Because of the lack of research on suicide among autistic women, I can only speculate about the factors that have kept me alive. I am lucky to have a good support system. I have friends who visited me in the hospital and helped me get back on my feet. I try to be a good friend and visit others in return. And I have a strong sense of my rights as a consumer. If I don’t like a psychiatrist or a therapist, I am proactive about finding someone new. I am also proactive about finding medications that work for me.
I also take evidence-based steps around what is called ‘means reduction,’ giving myself fewer opportunities to attempt suicide. One fascinating 1976 study showed that after the United Kingdom switched from ovens fueled by coal gas, which is high in carbon monoxide, to natural gas in homes, suicides dropped by one-third2. I don’t own a gun, and I dispose of medications once I no longer need them. These are choices I make because I want to stay alive.

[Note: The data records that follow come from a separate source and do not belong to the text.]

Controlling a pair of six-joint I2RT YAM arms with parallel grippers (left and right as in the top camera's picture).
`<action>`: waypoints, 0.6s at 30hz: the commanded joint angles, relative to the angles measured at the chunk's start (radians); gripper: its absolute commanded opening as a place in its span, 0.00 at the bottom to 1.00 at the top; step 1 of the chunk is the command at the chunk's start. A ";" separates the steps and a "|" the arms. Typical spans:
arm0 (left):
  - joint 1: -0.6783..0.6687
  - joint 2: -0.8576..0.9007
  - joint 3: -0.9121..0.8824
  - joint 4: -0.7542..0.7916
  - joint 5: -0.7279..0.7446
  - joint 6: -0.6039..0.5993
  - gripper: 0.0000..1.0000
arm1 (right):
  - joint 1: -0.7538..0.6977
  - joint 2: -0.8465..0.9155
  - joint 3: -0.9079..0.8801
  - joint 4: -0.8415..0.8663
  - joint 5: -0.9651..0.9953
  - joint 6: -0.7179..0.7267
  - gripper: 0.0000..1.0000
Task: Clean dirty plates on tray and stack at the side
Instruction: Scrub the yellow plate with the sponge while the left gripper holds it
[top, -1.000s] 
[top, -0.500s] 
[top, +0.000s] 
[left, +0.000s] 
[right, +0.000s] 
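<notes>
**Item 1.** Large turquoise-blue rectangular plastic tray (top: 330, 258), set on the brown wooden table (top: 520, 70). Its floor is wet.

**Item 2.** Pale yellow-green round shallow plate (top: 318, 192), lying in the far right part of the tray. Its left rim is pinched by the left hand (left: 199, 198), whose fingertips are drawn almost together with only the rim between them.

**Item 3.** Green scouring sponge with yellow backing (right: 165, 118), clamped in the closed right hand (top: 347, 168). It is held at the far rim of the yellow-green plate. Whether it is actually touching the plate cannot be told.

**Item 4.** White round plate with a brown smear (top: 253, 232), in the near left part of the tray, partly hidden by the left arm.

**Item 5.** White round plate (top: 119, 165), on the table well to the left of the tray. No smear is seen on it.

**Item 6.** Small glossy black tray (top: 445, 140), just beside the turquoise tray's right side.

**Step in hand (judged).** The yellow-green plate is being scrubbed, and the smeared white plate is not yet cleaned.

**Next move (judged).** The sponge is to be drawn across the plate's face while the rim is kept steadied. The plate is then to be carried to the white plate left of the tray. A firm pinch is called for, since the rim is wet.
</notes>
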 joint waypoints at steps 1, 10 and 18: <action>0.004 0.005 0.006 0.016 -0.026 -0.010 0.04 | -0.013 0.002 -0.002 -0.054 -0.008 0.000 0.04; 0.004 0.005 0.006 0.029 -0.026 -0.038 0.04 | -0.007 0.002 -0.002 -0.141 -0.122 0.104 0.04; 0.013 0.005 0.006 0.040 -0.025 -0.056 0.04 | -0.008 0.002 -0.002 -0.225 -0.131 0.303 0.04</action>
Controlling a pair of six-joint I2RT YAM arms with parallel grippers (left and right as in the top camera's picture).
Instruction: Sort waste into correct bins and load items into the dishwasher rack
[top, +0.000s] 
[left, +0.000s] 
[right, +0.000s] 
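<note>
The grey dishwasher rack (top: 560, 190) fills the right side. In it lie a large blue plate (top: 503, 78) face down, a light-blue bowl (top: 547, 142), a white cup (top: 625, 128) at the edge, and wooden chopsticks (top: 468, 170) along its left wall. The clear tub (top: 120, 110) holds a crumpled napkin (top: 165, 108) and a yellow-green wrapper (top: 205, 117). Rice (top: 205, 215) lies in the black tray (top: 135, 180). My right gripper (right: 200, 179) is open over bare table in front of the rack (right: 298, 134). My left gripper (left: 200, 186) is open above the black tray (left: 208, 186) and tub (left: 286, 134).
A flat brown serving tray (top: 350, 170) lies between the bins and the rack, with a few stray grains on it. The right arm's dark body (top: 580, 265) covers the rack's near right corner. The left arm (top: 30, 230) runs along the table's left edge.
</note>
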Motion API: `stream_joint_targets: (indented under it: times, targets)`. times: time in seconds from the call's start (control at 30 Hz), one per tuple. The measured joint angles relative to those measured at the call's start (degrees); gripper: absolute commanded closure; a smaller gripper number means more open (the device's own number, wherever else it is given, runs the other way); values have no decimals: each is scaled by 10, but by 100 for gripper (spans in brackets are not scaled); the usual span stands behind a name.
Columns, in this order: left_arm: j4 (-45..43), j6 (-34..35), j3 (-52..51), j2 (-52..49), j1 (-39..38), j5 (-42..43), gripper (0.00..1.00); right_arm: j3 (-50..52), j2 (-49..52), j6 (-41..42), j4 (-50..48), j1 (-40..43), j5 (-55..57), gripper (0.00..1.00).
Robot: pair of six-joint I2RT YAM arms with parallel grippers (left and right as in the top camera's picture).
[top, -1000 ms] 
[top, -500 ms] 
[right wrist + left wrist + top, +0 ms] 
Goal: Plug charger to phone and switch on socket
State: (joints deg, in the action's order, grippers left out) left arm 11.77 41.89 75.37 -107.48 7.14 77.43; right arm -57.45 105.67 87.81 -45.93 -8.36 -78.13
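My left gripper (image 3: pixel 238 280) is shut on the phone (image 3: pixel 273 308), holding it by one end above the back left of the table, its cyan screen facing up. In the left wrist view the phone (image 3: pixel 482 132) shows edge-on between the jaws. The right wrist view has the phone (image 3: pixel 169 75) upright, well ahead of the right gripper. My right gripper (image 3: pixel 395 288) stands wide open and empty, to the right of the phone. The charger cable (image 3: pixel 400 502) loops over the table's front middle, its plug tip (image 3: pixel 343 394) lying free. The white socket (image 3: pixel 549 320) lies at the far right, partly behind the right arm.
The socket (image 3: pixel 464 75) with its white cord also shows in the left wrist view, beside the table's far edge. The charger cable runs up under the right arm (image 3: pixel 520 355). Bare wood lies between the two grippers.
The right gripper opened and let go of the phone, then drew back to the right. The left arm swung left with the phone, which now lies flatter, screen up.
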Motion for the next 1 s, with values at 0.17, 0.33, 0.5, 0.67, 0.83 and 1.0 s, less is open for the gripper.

It has been a number of years since that moment on the platform. But I do not want pity. What I want is a change in funding priorities. Since my suicide attempt, I have seen geysers erupt at Yellowstone National Park. I’ve tasted fresh herring with chopped pickle and onion at a street market in Amsterdam. I have rubbed elbows with C-Suite executives at Microsoft’s Autism at Work Summit. And I have met the person with whom I hope to spend the rest of my life.
I would have missed all of that if I had died. Sometimes, when I can’t sleep, I think about all of the missed potential. I think about people who were just like me, but who did step in front of the oncoming train.
The question I want the answer to most of all is this: How can we stop it?
Sara Luterman is a freelance writer and founder of NOS Magazine, the first online news and culture site by and for the neurodiversity community.